Task to carry out:
Without the pictures, can you quote each line below exactly?

Data block:
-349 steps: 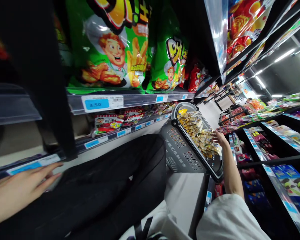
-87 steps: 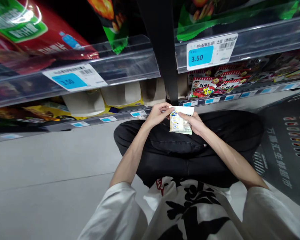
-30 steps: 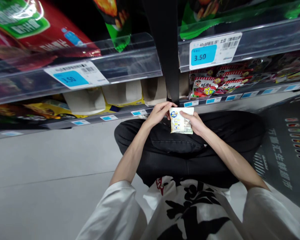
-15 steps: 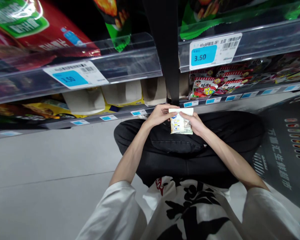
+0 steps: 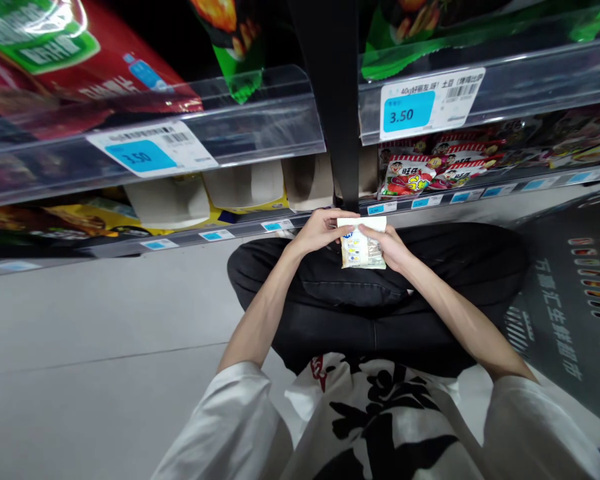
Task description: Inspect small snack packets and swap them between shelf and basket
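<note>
A small white snack packet (image 5: pixel 359 252) with yellow and blue print is held up over my lap, in front of the bottom shelf. My left hand (image 5: pixel 320 231) grips its left edge, thumb across the front near the top. On the other side my right hand (image 5: pixel 391 247) pinches it, with the thumb also on the front. The fingers behind the packet are hidden. My crossed legs in black trousers (image 5: pixel 370 293) lie just below it.
Ahead, the bottom shelf holds opened cardboard boxes (image 5: pixel 245 187) and small red-and-white candy bags (image 5: pixel 407 176). Above are clear shelf edges with price tags (image 5: pixel 153 148) and a large red snack bag (image 5: pixel 110 73). A dark upright (image 5: pixel 347 133) divides the shelves. A grey shopping basket (image 5: pixel 565 307) stands at right.
</note>
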The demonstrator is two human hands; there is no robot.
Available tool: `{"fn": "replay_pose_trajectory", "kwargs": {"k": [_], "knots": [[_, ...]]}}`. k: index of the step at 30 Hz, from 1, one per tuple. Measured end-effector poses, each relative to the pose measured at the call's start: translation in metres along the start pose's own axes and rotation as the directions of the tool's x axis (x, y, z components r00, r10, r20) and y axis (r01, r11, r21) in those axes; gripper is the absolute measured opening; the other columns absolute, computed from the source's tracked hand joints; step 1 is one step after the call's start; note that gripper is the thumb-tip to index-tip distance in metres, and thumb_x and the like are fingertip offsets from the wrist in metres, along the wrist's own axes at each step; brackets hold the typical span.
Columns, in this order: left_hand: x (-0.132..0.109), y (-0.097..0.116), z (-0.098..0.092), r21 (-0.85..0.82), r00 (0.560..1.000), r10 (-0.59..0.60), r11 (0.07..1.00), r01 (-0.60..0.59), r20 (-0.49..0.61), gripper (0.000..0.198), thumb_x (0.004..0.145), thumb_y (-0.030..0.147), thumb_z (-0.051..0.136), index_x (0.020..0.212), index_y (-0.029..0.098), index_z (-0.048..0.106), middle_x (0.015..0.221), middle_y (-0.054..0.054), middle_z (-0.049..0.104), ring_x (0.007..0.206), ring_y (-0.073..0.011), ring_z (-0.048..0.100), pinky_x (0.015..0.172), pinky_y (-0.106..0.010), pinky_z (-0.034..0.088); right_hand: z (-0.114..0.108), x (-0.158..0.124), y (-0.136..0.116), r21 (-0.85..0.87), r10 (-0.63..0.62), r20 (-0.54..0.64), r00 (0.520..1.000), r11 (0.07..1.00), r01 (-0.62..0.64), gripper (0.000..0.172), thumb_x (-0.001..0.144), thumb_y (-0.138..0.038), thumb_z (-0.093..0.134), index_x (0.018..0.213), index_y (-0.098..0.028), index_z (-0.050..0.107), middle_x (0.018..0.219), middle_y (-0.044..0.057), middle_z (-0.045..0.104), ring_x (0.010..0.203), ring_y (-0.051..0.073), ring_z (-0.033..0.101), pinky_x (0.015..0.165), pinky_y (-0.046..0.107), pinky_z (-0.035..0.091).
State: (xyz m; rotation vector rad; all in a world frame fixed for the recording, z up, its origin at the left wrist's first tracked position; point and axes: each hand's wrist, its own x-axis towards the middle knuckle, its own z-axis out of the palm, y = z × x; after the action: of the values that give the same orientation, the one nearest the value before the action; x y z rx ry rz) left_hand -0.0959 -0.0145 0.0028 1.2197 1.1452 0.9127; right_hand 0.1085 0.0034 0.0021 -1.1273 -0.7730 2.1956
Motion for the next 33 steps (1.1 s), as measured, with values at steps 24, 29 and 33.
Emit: {"fn": "replay_pose_trajectory", "kwargs": {"k": [24,29,33], "knots": [[0.0004,-0.0036,-0.0022,0.038,0.999,0.034,0.999,-0.035,0.039,0.047,0.081,0.042,0.081,0.121,0.019,0.075,0.096,-0.008,0.068,0.069,-0.0125,0.063,0.052,-0.021,0.055,0.002,-0.0016,-0.0034,-0.014,0.02,-0.039,0.999,1.0,-0.02,0.032,0.073,-0.033,0.088,0.098,-0.016,0.078,0.096,0.009,0.081,0.092,0.027,0.078,0.096,0.041,0.058],[-0.0003,-0.0038,-0.0022,0.08,0.999,0.019,0.997,-0.022,0.036,0.05,0.083,0.041,0.079,0.127,0.019,0.072,0.105,-0.01,0.071,0.068,-0.0125,0.064,0.053,-0.023,0.054,0.0027,-0.0024,-0.0043,-0.013,0.024,-0.04,0.999,1.0,-0.024,0.032,0.071,-0.034,0.088,0.096,-0.016,0.078,0.094,0.009,0.081,0.09,0.027,0.078,0.091,0.042,0.06],[-0.0007,-0.0011,-0.003,0.145,0.997,0.043,0.988,-0.053,0.07,0.047,0.086,0.039,0.075,0.129,0.02,0.071,0.106,-0.01,0.07,0.077,-0.0143,0.065,0.058,-0.022,0.053,0.0024,-0.0023,-0.0029,-0.027,0.028,-0.042,0.999,0.999,-0.029,0.033,0.07,-0.035,0.089,0.095,-0.015,0.078,0.096,0.01,0.081,0.089,0.027,0.078,0.09,0.041,0.06]]}}
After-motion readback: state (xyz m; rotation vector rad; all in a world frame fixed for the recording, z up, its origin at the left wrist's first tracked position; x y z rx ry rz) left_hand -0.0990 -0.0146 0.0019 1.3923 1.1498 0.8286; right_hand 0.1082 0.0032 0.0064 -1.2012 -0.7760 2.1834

Solution:
-349 steps: 
-87 steps: 
-30 steps: 
-15 steps: 
+0 steps: 
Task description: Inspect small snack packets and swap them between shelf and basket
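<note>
A small white snack packet (image 5: pixel 359 252) with yellow and blue print is held up over my lap, in front of the bottom shelf. My left hand (image 5: pixel 320 231) grips its left edge, thumb across the front near the top. On the other side my right hand (image 5: pixel 391 247) pinches it, with the thumb also on the front. The fingers behind the packet are hidden. My crossed legs in black trousers (image 5: pixel 370 293) lie just below it.
Ahead, the bottom shelf holds opened cardboard boxes (image 5: pixel 245 187) and small red-and-white candy bags (image 5: pixel 407 176). Above are clear shelf edges with price tags (image 5: pixel 153 148) and a large red snack bag (image 5: pixel 110 73). A dark upright (image 5: pixel 347 133) divides the shelves. A grey shopping basket (image 5: pixel 565 307) stands at right.
</note>
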The demonstrator is two human hands; there is no robot.
Available tool: `{"fn": "replay_pose_trajectory", "kwargs": {"k": [_], "knots": [[_, ...]]}}`. k: index of the step at 30 Hz, from 1, one per tuple. Measured end-effector poses, each relative to the pose measured at the call's start: translation in metres along the start pose's own axes and rotation as the directions of the tool's x axis (x, y, z components r00, r10, r20) and y axis (r01, r11, r21) in those axes; gripper is the absolute measured opening; the other columns absolute, computed from the source's tracked hand joints; step 1 is one step after the call's start; note that gripper is the thumb-tip to index-tip distance in metres, and thumb_x and the like are fingertip offsets from the wrist in metres, along the wrist's own axes at each step; brackets hold the typical span.
Columns, in this order: left_hand: x (-0.132..0.109), y (-0.097..0.116), z (-0.098..0.092), r21 (-0.85..0.82), r00 (0.560..1.000), r10 (-0.59..0.60), r11 (0.07..1.00), r01 (-0.60..0.59), r20 (-0.49..0.61), gripper (0.000..0.198), thumb_x (0.004..0.145), thumb_y (-0.030..0.147), thumb_z (-0.051..0.136), index_x (0.020..0.212), index_y (-0.029..0.098), index_z (-0.048..0.106), middle_x (0.015..0.221), middle_y (-0.054..0.054), middle_z (-0.049..0.104), ring_x (0.007..0.206), ring_y (-0.073..0.011), ring_z (-0.048..0.100), pinky_x (0.015..0.172), pinky_y (-0.106..0.010), pinky_z (-0.034..0.088); right_hand: z (-0.114..0.108), x (-0.158..0.124), y (-0.136..0.116), r21 (-0.85..0.87), r10 (-0.63..0.62), r20 (-0.54..0.64), r00 (0.520..1.000), r11 (0.07..1.00), r01 (-0.62..0.64), gripper (0.000..0.172), thumb_x (-0.001..0.144), thumb_y (-0.138..0.038), thumb_z (-0.093..0.134), index_x (0.018..0.213), index_y (-0.098..0.028), index_z (-0.050..0.107), middle_x (0.018..0.219), middle_y (-0.044..0.057), middle_z (-0.045..0.104), ring_x (0.010..0.203), ring_y (-0.051..0.073), ring_z (-0.033..0.101), pinky_x (0.015..0.165), pinky_y (-0.046..0.107), pinky_z (-0.035..0.091).
State: (xyz m; rotation vector rad; all in a world frame fixed for the recording, z up, its origin at the left wrist's first tracked position; point and axes: each hand's wrist, its own x-axis towards the middle knuckle, its own z-axis out of the palm, y = z × x; after the action: of the values that give the same orientation, the one nearest the value before the action; x y z rx ry rz) left_hand -0.0959 -0.0145 0.0028 1.2197 1.1452 0.9127; right_hand 0.1085 0.0034 0.0021 -1.1273 -0.7730 2.1956
Motion for the next 33 steps (1.1 s), as measured, with values at steps 24, 29 and 33.
Emit: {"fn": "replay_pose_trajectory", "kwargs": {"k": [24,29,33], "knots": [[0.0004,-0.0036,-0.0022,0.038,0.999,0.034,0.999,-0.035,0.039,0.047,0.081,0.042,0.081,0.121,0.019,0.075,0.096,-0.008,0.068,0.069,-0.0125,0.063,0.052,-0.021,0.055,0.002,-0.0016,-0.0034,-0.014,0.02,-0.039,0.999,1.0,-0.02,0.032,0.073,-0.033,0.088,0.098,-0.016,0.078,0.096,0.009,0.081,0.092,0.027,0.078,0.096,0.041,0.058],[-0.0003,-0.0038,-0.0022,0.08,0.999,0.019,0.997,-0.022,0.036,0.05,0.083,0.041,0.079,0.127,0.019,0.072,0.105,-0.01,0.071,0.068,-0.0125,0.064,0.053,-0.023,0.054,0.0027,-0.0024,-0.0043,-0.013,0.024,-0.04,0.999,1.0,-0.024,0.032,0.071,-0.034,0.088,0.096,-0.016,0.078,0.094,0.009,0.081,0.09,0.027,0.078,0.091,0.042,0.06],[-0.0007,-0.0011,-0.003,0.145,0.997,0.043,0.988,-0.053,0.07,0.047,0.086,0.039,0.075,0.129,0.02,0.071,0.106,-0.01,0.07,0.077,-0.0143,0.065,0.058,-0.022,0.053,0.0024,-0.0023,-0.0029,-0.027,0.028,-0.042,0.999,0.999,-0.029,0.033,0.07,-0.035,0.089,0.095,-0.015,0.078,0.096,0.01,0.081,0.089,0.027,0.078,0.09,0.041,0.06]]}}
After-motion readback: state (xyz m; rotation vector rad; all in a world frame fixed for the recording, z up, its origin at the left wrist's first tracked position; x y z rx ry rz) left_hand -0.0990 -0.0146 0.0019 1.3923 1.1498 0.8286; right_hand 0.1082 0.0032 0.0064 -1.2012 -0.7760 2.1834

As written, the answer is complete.